**What is required:**
Would you repeat each of the lines below exactly?

**Data section:**
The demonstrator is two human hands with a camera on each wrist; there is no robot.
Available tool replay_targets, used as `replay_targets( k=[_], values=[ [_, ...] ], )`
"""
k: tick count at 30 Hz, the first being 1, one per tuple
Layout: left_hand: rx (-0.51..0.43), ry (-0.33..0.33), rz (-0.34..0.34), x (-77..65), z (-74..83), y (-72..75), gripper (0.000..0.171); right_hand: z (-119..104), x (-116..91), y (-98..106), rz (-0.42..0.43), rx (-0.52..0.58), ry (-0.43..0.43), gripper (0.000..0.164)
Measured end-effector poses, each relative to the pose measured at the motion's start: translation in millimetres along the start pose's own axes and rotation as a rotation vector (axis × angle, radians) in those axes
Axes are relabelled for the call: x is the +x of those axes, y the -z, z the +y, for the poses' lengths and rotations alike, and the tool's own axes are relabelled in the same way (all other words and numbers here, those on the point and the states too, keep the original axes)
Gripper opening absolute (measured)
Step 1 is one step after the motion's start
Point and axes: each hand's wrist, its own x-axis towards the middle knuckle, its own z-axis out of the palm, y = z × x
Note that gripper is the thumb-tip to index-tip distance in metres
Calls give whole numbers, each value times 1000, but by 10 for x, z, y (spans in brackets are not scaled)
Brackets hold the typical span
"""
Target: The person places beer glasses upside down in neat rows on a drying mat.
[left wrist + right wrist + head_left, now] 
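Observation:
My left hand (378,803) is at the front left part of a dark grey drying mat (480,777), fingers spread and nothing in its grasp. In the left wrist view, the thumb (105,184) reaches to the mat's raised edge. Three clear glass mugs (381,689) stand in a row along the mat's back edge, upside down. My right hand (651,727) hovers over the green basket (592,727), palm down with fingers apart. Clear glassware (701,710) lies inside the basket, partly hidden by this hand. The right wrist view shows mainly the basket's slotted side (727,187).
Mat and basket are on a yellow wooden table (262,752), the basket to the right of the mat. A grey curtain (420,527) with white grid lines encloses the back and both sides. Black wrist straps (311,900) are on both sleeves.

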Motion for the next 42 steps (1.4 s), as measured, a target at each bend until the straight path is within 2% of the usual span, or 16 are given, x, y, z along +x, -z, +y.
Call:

**Result:**
The demonstrator is two human hands with a camera on each wrist; there is no robot.
Available tool replay_targets, used as `replay_targets( k=[_], values=[ [_, ...] ], )`
"""
k: tick count at 30 Hz, the first being 1, one per tuple
Layout: left_hand: rx (-0.51..0.43), ry (-0.33..0.33), rz (-0.34..0.34), x (-77..65), z (-74..83), y (-72..75), gripper (0.000..0.171); right_hand: z (-119..104), x (-116..91), y (-98..106), rz (-0.42..0.43), rx (-0.52..0.58), ry (-0.43..0.43), gripper (0.000..0.164)
Measured end-effector poses, each relative to the pose measured at the motion's start: translation in millimetres along the start pose's own axes and rotation as a rotation vector (axis × angle, radians) in those axes
Axes are relabelled for the call: x is the +x of those axes, y the -z, z the +y, for the poses' lengths and rotations alike, and the tool's own axes are relabelled in the same way (all other words and numbers here, those on the point and the states too, keep the original axes)
Gripper opening absolute (measured)
Step 1 is one step after the motion's start
Point and axes: each hand's wrist, its own x-axis towards the middle knuckle, its own z-axis out of the palm, y = z × x
Note that gripper is the thumb-tip to index-tip distance in metres
Calls give whole numbers, each value times 1000, but by 10 for x, z, y (spans in brackets are not scaled)
Brackets hold the typical span
"""
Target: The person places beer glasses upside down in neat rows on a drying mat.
[left wrist + right wrist + head_left, now] 
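Observation:
My left hand (378,803) is at the front left part of a dark grey drying mat (480,777), fingers spread and nothing in its grasp. In the left wrist view, the thumb (105,184) reaches to the mat's raised edge. Three clear glass mugs (381,689) stand in a row along the mat's back edge, upside down. My right hand (651,727) hovers over the green basket (592,727), palm down with fingers apart. Clear glassware (701,710) lies inside the basket, partly hidden by this hand. The right wrist view shows mainly the basket's slotted side (727,187).
Mat and basket are on a yellow wooden table (262,752), the basket to the right of the mat. A grey curtain (420,527) with white grid lines encloses the back and both sides. Black wrist straps (311,900) are on both sleeves.
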
Motion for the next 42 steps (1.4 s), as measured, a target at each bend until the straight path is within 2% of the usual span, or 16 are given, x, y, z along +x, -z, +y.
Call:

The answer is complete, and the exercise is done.